Replay Ingestion Events from S3 (v2)

Replays failed ingestion events by reading S3 keys from a CSV and submitting them to Langfuse via an admin API endpoint. This replaces the v1 script, which required direct Redis, ClickHouse, and PostgreSQL access plus a full repo clone.

v2 only requires the Langfuse host URL, an admin API key, and a CSV file exported from Athena.

Athena (S3 access logs)
  │
  ▼
events.csv ──► replay script ──► POST /api/admin/ingestion-replay
                                        │
                                        ▼
                                  Redis queues (IngestionSecondaryQueue / OtelIngestionQueue)
                                        │
                                        ▼
                                  Worker processing

Prerequisites

S3 server access logging enabled on the Langfuse events bucket (see Initial setup)
Athena configured to query the access logs (see Initial setup)
Node.js 18+ with npx tsx available (no repo clone or pnpm needed)
events.csv exported from Athena (see Export events)
LANGFUSE_HOST URL of the target Langfuse instance (e.g. https://cloud.langfuse.com)
ADMIN_API_KEY for authenticating against the admin API
Network access from your machine to the Langfuse host

1. Initial setup (one-time, on AWS)

Before you can query S3 access logs via Athena, you need to configure S3 server access logging and set up Athena. Skip this section if your environment already has Athena configured for the events bucket. If you're not using AWS as a cloud vendor, consult your cloud provider's documentation on how to store blob storage access logs and efficiently retrieve the events.csv.

1a. Enable S3 server access logging

Create a dedicated S3 bucket to store access logs for your Langfuse events bucket.
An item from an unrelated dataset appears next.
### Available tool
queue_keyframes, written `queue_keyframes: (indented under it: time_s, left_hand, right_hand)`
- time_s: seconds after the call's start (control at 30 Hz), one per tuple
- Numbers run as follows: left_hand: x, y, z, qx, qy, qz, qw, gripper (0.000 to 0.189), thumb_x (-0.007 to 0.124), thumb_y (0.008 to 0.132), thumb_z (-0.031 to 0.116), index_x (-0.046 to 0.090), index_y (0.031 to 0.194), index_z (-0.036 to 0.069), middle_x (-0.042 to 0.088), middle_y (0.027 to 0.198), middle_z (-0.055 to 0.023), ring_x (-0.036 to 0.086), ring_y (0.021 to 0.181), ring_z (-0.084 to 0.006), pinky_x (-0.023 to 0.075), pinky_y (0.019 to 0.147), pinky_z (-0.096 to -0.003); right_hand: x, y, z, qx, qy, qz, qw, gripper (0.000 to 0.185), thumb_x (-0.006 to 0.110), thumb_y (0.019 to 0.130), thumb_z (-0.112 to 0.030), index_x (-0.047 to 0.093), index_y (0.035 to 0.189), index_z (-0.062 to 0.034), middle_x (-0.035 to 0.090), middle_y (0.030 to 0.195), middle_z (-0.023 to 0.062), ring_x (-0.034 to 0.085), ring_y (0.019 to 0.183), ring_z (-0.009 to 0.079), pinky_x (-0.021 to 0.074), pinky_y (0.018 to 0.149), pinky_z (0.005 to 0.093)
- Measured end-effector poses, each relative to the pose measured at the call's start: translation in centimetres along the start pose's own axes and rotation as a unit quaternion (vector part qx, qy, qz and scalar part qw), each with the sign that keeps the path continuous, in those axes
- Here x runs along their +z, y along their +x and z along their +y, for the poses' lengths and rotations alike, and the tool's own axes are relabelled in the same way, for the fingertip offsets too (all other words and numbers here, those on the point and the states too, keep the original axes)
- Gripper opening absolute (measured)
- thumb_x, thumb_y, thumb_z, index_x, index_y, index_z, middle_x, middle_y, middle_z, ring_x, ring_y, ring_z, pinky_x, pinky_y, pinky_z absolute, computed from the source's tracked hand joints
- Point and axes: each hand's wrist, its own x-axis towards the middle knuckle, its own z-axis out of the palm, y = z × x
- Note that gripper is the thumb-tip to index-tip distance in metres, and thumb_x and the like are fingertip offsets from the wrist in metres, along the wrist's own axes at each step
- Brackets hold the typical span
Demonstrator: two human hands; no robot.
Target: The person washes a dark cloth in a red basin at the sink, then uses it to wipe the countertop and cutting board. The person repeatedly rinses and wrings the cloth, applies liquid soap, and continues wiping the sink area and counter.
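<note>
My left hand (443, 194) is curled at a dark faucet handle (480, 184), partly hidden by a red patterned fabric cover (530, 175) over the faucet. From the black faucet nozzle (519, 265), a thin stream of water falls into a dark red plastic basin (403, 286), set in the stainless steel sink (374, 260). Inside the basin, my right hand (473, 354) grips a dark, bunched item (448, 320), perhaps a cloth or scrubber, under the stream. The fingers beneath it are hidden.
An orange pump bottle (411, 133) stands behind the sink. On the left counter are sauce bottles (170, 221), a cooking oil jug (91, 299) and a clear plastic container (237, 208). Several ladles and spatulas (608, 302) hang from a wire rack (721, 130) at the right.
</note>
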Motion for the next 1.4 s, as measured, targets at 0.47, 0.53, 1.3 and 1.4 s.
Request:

Then enable server access logging on the events bucket with the new bucket as the destination.

AWS docs: Enabling Amazon S3 server access logging

Set a key prefix (e.g. logs/<events-bucket-name>/) to keep logs organized if you reuse the bucket for multiple sources.

1b. Set up Athena query result location

Athena requires an S3 location to store query results. Configure this in the Athena console under Settings → Query result location.

AWS docs: Specifying a query result location

1c. Create an Athena database

sql

CREATE DATABASE s3_access_logs_db

1d. Create the S3 access logs table

Create an external table that maps the S3 server access log format. Replace the LOCATION with the S3 URI of your access log bucket and prefix from step 1a.

AWS docs: Querying access logs for requests using Amazon Athena

sql

CREATE EXTERNAL TABLE `s3_access_logs_db.events_bucket_logs`(
  `bucketowner` STRING,
  `bucket_name` STRING,
  `requestdatetime` STRING,
  `remoteip` STRING,
  `requester` STRING,
  `requestid` STRING,
  `operation` STRING,
  `key` STRING,
  `request_uri` STRING,
  `httpstatus` STRING,
  `errorcode` STRING,
  `bytessent` BIGINT,
  `objectsize` BIGINT,
  `totaltime` STRING,
  `turnaroundtime` STRING,
  `referrer` STRING,
  `useragent` STRING,
  `versionid` STRING,
  `hostid` STRING,
  `sigv` STRING,
  `ciphersuite` STRING,
  `authtype` STRING,
  `endpoint` STRING,
  `tlsversion` STRING,
  `accesspointarn` STRING,
  `aclrequired` STRING)
ROW FORMAT SERDE
  'org.apache.hadoop.hive.serde2.RegexSerDe'
WITH SERDEPROPERTIES (
  'input.regex'='([^ ]*) ([^ ]*) \\[(.*?)\\] ([^ ]*) ([^ ]*) ([^ ]*) ([^ ]*) ([^ ]*) (\"[^\"]*\"|-) (-|[0-9]*) ([^ ]*) ([^ ]*) ([^ ]*) ([^ ]*) ([^ ]*) ([^ ]*) (\"[^\"]*\"|-) ([^ ]*)(?: ([^ ]*) ([^ ]*) ([^ ]*) ([^ ]*) ([^ ]*) ([^ ]*) ([^ ]*) ([^ ]*))?.*$')
STORED AS INPUTFORMAT
  'org.apache.hadoop.mapred.TextInputFormat'
OUTPUTFORMAT
  'org.apache.hadoop.hive.ql.io.HiveIgnoreKeyTextOutputFormat'
LOCATION
  's3://<your-access-log-bucket>/logs/<your-events-bucket>/'

1e. Verify the setup

Run a simple query to confirm logs are being collected and the table is configured correctly:

sql

SELECT key, operation, httpstatus, requestdatetime
FROM s3_access_logs_db.events_bucket_logs
WHERE operation = 'REST.PUT.OBJECT'
LIMIT 10

If this returns results, the setup is complete. Note that it may take some time after enabling access logging for the first logs to appear.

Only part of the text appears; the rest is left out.